Carotid cavernous fistula (CCF) is an abnormal communication between the cavernous sinus and the normal carotid arterial system. We are presenting a very rare case of spontaneous nontraumatic bilateral Barrow type D CCF. A 41-year-old patient presented to our tertiary eye care center with a history of long-standing bilateral congested eyes. On imaging, the patient was diagnosed with spontaneous bilateral Barrow type D CCF. The patient improved significantly by treatment with carotid decompression exercises. It is recommended to consider the diagnosis of bilateral CCFs as a differential diagnosis in patients with long-standing history of congested eyes nonresponsive to conventional topical treatment.

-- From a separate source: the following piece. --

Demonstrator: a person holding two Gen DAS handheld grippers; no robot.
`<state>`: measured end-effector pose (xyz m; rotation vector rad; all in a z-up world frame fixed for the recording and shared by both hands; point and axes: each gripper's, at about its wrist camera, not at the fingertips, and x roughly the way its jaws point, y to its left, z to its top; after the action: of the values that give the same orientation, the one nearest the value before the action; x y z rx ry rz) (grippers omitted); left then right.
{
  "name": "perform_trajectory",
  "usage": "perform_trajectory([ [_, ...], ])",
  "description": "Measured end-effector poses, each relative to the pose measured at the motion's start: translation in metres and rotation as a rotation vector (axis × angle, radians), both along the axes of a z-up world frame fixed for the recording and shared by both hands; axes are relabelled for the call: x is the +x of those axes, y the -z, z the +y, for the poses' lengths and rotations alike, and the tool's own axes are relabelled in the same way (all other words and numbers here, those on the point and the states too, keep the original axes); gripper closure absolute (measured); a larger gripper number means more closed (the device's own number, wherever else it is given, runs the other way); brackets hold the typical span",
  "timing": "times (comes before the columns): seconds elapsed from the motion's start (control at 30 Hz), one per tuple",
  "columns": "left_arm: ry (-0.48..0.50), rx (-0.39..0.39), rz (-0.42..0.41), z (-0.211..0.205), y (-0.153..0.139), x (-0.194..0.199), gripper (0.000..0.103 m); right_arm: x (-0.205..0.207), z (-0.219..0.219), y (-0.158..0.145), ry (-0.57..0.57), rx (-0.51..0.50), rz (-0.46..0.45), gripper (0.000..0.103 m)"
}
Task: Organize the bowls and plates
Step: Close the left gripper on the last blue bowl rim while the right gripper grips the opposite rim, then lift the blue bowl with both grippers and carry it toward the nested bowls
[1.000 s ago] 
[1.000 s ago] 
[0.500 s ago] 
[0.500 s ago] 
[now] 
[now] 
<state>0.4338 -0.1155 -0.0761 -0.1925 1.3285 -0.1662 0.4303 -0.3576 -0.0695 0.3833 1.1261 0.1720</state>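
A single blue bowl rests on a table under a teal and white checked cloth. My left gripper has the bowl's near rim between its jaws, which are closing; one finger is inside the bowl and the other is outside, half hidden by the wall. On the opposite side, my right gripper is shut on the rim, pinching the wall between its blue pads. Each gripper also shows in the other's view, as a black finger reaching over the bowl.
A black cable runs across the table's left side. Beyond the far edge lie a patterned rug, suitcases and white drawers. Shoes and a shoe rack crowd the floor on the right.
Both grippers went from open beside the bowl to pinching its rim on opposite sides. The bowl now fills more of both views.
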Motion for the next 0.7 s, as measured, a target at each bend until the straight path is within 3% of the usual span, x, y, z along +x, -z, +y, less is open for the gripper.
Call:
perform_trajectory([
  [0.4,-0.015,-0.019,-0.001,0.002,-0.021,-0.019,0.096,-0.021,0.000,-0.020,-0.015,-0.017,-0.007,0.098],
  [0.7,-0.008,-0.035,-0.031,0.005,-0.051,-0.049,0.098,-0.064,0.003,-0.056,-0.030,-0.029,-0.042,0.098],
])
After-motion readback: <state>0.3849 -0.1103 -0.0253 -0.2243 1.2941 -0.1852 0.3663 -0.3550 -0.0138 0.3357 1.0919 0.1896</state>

Keywords: Barrow classification, bilateral, carotid cavernous fistula, case report, nontraumatic


How to cite this article:
Shah L, Shanmugam M, Shah H, Kowsalya A, Narayanamoorthy JK. A rare case of nontraumatic bilateral carotid cavernous fistula Barrow type D – A case report. Indian J Ophthalmol Case Rep 2022;2:232-4

How to cite this URL:
Shah L, Shanmugam M, Shah H, Kowsalya A, Narayanamoorthy JK. A rare case of nontraumatic bilateral carotid cavernous fistula Barrow type D – A case report. Indian J Ophthalmol Case Rep [serial online] 2022 [cited 2022 Aug 14];2:232-4. Available from: https://www.ijoreports.in/text.asp?2022/2/1/232/334889



Carotid cavernous fistula (CCF) represents abnormal communication between the carotid arteries and the cavernous sinus. Direct fistulae are high-flow shunts in which carotid artery blood passes directly into the cavernous sinus through a defect in the wall of the intracavernous portion of the internal carotid artery. In an indirect fistula, the arterial blood flows through the meningeal branches of the external or internal carotid arteries indirectly into the cavernous sinus.[1] CCFs are most commonly unilateral, but bilateral have also been reported. We are reporting a rare case of CCF that was misdiagnosed as conjunctivitis and was later diagnosed radiologically as bilateral spontaneous indirect CCF.


  Case Report Top


A 41-year-old woman presented to our facility with complaints of bilateral red eyes and irritation for about 4 months. She was diagnosed and treated presumptively as conjunctivitis elsewhere, which was found to be nonresponsive to ofloxacin 0.3% and fluorometholone 0.1% eye drops. She had no complaints registered otherwise. There was no significant past ocular history. Her medical history was unremarkable. There was no history of head or eye trauma.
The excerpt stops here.